April 29, 2024 6:06 AM EDT | Source: Berger Montague

Philadelphia, Pennsylvania--(Newsfile Corp. - April 29, 2024) - Berger Montague advises investors that a securities fraud class action lawsuit has been filed against Shoals Technologies Group, Inc. ("Shoals" or the "Company") (NASDAQ: SHLS) on behalf of purchasers of Shoals' common stock between May 17, 2022 and November 7, 2023, inclusive (the "Class Period").

Investor Deadline: Investors who purchased or acquired Shoals securities during the Class Period may, no later than May 21, 2024, seek to be appointed as a lead plaintiff representative of the class.

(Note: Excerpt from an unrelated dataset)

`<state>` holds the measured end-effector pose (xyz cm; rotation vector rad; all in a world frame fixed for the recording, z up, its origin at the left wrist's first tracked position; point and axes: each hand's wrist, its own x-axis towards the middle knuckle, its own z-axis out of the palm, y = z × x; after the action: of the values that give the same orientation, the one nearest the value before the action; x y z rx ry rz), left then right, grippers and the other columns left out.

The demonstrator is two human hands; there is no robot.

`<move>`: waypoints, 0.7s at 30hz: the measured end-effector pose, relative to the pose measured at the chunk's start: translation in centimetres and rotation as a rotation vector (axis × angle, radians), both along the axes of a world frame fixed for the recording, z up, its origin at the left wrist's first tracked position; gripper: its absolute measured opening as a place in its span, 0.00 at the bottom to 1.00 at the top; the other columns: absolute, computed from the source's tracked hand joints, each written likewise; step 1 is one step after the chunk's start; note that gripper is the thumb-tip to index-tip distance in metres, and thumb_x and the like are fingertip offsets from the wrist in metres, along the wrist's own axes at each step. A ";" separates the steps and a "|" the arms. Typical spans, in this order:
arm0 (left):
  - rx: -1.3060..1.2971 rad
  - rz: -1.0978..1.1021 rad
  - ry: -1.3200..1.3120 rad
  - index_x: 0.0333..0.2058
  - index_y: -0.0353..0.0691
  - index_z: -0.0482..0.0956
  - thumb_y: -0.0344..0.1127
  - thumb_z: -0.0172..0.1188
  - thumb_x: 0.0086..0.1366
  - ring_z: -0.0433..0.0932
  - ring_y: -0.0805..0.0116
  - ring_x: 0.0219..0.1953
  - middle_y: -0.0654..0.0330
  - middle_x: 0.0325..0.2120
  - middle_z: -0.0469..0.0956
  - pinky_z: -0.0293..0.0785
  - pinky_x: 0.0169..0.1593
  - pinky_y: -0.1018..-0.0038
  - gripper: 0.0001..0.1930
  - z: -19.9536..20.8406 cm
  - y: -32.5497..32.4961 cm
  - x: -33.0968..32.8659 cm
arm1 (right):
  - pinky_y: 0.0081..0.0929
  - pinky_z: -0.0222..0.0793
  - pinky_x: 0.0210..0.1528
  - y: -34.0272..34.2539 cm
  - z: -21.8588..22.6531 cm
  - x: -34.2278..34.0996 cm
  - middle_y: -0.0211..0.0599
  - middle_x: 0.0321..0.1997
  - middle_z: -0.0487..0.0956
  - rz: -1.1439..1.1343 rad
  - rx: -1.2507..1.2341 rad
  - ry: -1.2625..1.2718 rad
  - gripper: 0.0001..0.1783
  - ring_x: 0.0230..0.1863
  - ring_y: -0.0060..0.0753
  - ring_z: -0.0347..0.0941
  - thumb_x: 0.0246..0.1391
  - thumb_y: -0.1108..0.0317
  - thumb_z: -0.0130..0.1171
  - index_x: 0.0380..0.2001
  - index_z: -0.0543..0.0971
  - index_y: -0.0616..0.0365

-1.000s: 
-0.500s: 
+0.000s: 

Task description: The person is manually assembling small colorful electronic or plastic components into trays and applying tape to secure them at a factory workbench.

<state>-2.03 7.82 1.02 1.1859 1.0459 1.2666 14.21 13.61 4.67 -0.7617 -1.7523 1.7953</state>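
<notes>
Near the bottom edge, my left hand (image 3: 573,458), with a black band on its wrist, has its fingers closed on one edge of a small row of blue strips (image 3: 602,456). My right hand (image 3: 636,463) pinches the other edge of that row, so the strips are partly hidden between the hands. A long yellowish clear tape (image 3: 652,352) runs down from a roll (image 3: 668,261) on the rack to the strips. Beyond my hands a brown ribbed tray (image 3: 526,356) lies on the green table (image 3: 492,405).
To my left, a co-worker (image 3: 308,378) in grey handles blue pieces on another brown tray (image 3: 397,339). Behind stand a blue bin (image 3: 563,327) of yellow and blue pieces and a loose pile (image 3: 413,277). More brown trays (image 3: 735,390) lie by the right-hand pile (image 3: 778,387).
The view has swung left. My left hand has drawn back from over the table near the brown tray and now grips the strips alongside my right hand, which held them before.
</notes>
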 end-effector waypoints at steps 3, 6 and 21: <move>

For additional information or to learn how to participate in this litigation, please contact Berger Montague: James Maro at jmaro@bm.net or (267) 637-3176, or Andrew Abramowitz at aabramowitz@bm.net or (215) 875-3015, or CLICK HERE.

Shoals is a leading provider of electrical balance of system ("EBOS") products for solar power generation, battery storage, and electric vehicle charging infrastructure. In the context of solar power generation, Shoals EBOS products encompass all of the components necessary to transport electric currents produced by solar panels to an inverter, allowing the current to be delivered to a power grid or an energy storage product. Prior to, and during the Class Period, Shoals used polymer-insulated copper wires, which it purchased from a number of different suppliers, in its EBOS products. The wires served a critical role in Shoals EBOS products as part of custom wire harnesses that are used to aggregate electricity from multiple solar panels and deliver that electricity to inverters.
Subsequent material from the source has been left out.